• _The task_
Two lines below mark the span: the one containing "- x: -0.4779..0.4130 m" and the one containing "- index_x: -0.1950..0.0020". Set down both, plus every line between, exactly as they stand, and nothing else.

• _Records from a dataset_
_ _ _ _ _ _ _

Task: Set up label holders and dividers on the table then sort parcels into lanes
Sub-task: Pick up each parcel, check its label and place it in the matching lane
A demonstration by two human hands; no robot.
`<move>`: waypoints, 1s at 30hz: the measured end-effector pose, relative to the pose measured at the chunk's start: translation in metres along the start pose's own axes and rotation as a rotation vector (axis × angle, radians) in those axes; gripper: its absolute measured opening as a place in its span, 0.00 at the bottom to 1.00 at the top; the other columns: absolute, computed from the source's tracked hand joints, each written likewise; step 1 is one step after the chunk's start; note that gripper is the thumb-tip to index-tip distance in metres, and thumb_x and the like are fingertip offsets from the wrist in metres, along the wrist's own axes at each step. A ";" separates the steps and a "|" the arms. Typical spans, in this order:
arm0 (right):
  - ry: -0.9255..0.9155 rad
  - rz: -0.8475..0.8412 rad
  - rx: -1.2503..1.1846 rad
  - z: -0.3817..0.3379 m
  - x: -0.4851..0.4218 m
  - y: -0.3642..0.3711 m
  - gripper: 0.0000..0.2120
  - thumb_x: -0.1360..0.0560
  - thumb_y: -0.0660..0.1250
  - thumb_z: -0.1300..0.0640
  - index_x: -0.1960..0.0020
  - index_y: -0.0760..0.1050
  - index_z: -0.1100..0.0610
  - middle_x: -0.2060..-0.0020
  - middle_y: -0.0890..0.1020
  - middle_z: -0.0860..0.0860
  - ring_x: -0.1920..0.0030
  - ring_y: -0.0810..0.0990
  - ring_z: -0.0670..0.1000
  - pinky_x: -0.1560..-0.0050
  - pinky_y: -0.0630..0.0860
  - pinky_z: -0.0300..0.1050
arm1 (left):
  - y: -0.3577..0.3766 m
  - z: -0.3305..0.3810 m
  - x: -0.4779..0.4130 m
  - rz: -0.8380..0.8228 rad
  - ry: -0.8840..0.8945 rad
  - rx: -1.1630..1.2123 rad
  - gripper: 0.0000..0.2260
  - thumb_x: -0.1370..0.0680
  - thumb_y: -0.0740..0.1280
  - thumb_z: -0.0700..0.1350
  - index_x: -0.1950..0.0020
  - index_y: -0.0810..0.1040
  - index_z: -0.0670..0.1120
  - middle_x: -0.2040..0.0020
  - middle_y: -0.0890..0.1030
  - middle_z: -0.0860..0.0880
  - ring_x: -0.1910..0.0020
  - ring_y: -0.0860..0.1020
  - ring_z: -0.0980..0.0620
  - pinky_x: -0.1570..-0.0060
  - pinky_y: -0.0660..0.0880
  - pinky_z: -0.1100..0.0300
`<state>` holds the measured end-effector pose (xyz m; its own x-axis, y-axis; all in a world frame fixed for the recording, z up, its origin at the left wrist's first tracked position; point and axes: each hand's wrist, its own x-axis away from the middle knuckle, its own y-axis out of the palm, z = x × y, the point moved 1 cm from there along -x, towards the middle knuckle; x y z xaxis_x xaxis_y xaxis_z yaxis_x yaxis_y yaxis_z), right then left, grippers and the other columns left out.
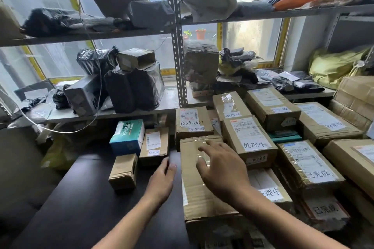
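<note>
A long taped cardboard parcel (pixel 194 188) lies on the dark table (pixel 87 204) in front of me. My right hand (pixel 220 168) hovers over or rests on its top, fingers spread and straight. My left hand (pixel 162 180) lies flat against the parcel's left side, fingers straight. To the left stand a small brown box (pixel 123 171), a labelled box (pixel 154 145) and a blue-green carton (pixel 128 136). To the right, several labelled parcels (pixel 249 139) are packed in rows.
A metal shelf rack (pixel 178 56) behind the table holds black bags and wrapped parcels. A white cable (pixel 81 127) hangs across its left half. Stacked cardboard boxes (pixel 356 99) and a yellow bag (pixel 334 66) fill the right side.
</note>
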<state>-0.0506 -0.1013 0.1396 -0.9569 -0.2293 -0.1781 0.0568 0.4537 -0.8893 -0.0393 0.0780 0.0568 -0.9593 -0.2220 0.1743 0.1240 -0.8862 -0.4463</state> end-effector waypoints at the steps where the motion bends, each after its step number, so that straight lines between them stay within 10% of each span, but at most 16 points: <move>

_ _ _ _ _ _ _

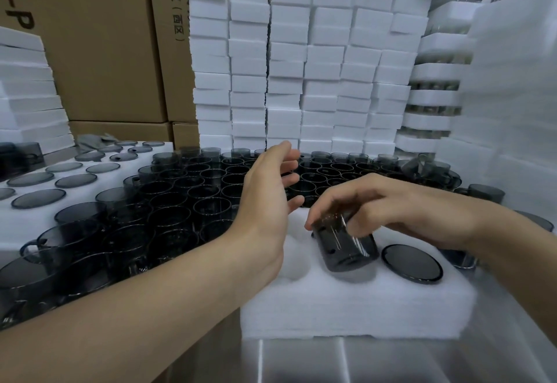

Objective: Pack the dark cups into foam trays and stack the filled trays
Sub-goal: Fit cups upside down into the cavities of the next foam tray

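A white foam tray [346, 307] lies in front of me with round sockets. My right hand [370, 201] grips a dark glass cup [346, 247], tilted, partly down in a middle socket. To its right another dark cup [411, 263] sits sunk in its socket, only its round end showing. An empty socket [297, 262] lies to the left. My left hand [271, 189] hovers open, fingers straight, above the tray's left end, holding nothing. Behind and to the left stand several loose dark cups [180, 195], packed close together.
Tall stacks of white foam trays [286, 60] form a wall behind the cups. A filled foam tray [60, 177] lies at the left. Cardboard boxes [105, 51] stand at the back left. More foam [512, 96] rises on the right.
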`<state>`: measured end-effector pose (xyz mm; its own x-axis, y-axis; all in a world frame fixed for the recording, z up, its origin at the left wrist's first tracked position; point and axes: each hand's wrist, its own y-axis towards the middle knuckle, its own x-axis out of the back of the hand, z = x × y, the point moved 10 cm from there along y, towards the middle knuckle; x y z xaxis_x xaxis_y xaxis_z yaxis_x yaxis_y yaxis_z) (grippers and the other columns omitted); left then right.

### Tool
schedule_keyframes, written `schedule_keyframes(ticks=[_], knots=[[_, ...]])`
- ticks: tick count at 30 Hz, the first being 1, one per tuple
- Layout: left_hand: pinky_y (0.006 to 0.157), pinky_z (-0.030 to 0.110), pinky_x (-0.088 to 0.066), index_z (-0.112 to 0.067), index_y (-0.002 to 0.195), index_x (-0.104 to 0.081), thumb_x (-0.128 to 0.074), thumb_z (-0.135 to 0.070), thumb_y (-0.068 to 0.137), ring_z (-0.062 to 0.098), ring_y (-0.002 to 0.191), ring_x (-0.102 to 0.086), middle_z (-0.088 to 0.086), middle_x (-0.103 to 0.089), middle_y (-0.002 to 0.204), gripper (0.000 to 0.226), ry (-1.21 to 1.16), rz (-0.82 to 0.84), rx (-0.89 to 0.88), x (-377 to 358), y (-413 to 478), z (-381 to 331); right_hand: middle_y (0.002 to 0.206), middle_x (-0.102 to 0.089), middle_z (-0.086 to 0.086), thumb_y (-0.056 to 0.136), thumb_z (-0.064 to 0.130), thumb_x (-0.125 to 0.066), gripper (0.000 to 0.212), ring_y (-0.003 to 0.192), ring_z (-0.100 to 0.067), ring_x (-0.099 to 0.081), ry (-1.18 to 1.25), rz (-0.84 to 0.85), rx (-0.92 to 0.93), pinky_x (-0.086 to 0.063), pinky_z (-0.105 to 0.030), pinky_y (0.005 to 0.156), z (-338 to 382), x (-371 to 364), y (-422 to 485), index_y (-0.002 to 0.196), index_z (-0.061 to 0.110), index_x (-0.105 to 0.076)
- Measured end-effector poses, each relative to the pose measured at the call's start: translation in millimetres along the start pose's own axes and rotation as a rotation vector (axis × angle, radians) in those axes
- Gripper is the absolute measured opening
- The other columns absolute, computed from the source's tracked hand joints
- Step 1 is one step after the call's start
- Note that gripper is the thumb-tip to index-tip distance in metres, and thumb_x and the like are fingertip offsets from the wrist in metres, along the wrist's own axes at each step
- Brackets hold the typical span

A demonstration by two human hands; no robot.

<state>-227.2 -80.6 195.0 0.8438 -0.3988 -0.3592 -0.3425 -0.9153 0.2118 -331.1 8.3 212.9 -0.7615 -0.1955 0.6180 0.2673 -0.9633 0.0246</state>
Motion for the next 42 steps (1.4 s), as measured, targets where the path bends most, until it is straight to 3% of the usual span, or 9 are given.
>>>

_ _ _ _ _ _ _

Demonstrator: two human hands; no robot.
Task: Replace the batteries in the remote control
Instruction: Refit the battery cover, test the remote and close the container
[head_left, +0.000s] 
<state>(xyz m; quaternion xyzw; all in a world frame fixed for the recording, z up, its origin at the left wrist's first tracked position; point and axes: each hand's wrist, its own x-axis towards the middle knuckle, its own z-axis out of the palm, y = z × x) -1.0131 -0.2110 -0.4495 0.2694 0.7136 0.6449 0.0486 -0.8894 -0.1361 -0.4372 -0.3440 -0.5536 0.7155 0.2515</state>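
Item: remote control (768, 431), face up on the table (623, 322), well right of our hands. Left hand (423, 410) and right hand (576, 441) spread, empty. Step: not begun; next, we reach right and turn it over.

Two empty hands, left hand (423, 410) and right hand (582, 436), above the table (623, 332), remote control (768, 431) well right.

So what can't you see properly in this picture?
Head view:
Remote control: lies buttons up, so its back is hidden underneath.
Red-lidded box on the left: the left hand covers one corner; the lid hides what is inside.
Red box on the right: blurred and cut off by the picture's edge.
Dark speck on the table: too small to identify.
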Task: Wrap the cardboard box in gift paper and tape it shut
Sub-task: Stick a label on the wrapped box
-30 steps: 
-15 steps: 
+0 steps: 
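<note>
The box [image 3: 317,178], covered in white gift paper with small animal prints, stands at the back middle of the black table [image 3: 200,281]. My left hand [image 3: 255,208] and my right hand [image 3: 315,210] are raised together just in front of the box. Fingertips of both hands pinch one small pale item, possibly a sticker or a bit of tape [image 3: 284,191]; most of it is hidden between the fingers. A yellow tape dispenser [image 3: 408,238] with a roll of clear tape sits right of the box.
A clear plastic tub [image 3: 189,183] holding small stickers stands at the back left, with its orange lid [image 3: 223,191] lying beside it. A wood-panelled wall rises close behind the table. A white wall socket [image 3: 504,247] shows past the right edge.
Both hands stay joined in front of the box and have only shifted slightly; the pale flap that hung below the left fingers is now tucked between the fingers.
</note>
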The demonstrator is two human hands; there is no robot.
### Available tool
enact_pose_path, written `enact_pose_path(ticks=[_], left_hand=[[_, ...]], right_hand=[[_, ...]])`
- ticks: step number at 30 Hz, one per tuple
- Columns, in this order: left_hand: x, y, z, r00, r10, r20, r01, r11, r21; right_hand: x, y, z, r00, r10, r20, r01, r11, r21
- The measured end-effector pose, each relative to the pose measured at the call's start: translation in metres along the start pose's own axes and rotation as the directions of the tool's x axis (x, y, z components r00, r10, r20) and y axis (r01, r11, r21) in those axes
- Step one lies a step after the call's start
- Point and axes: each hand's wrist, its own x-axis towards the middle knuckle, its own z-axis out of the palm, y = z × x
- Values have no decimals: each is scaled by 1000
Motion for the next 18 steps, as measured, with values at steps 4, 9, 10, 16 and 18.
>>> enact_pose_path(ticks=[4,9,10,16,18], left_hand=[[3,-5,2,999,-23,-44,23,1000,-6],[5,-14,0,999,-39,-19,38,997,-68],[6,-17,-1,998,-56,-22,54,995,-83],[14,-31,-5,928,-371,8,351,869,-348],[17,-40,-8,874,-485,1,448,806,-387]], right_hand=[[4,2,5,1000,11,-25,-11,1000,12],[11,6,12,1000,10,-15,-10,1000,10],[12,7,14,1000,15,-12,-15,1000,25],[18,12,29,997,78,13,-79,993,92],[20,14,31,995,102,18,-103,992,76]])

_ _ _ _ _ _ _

• _Expected output_
  - x: -0.4779..0.4130 m
  - rz: -0.8380..0.8228 rad
  - ry: -0.8840..0.8945 rad
  - rx: -1.1630..1.2123 rad
  - gripper: 0.0000..0.2260
  - thumb_x: -0.1370..0.0680
  - thumb_y: -0.0740..0.1280
  - thumb_z: -0.0700..0.1350
  - index_x: -0.1950..0.0020

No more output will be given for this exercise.